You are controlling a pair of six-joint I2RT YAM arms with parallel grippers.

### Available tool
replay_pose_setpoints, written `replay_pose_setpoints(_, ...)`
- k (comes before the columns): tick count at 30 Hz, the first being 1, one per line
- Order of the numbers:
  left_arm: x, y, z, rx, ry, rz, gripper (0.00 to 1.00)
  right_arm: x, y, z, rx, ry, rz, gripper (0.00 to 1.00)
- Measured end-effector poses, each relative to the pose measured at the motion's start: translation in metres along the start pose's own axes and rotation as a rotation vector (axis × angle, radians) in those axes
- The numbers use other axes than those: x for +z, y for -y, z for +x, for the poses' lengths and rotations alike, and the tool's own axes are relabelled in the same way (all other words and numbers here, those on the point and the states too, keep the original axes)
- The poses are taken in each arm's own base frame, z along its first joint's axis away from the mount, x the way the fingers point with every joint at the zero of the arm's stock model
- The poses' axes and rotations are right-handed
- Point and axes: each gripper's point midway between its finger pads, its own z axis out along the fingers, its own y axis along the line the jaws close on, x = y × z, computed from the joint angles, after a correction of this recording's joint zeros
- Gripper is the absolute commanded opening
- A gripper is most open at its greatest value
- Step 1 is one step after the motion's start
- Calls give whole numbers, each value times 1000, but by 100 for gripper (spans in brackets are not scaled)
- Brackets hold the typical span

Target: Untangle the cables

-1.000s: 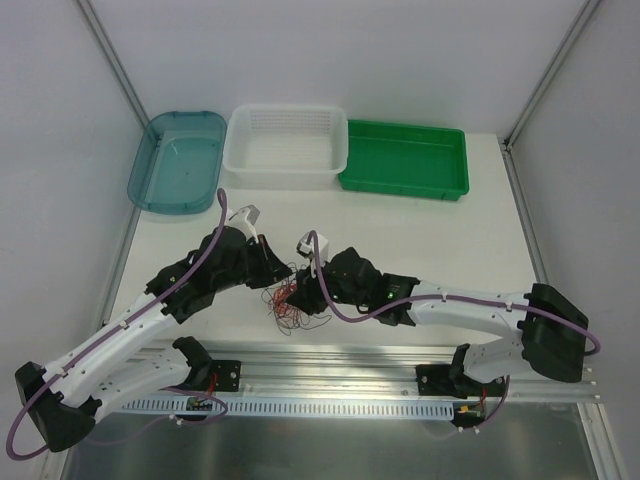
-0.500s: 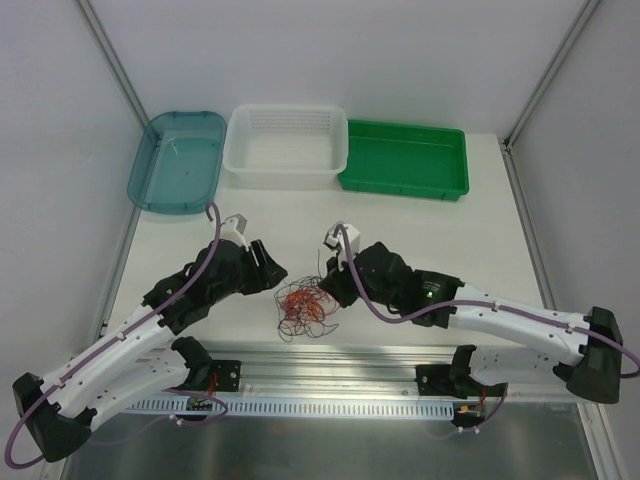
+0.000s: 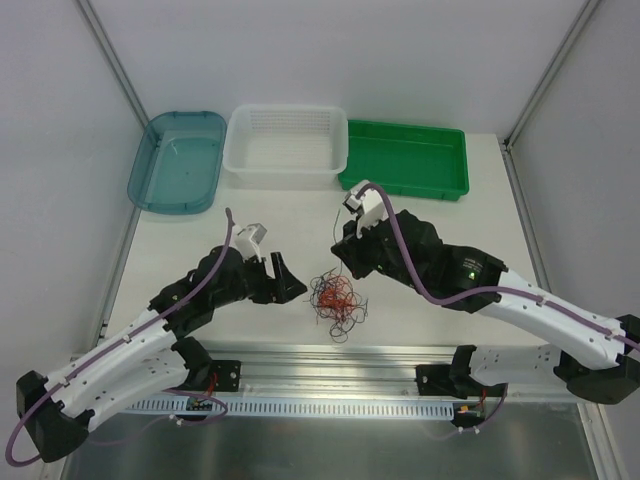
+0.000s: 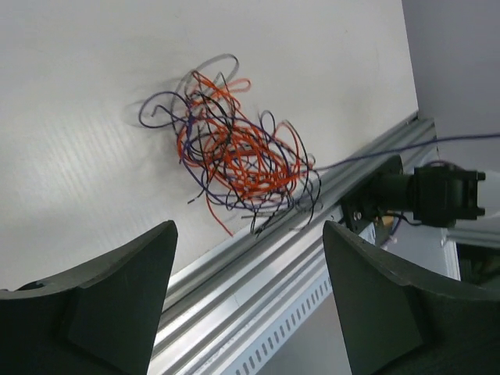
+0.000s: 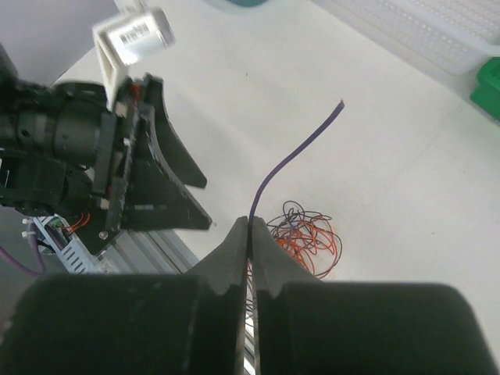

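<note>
left fingers [image 4: 117,297] opened, right fingers [image 5: 226,266] clamped on strand [image 5: 285,160] (purple)

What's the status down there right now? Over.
Left jaws open, empty, short of the cables. Right jaws shut on one purple strand. Rest a knotted heap on the table. Nothing blocking.

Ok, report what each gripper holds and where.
Right gripper pinches one purple cable near its free end, which sticks out past the grip; left gripper is open, holding nothing.

Bright even light, soft shadow beneath cables [image 4: 234,160], foreground blurred
</note>
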Motion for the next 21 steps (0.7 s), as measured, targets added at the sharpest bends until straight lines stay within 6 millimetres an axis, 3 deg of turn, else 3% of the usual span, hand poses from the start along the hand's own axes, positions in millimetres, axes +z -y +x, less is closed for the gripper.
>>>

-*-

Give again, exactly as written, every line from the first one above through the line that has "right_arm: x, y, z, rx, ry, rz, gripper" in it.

You are controlling a pair of six-joint I2RT YAM arms with parallel grippers.

### Available tool
replay_pose_setpoints, written `replay_pose_setpoints(_, ...)`
- k (comes before the columns): tick count at 30 Hz, the first being 1, one per line
- Order of the numbers:
  left_arm: x, y, z, rx, ry, rz, gripper (0.00 to 1.00)
  right_arm: x, y, z, rx, ry, rz, gripper (0.00 to 1.00)

Fully answered, the exercise is complete.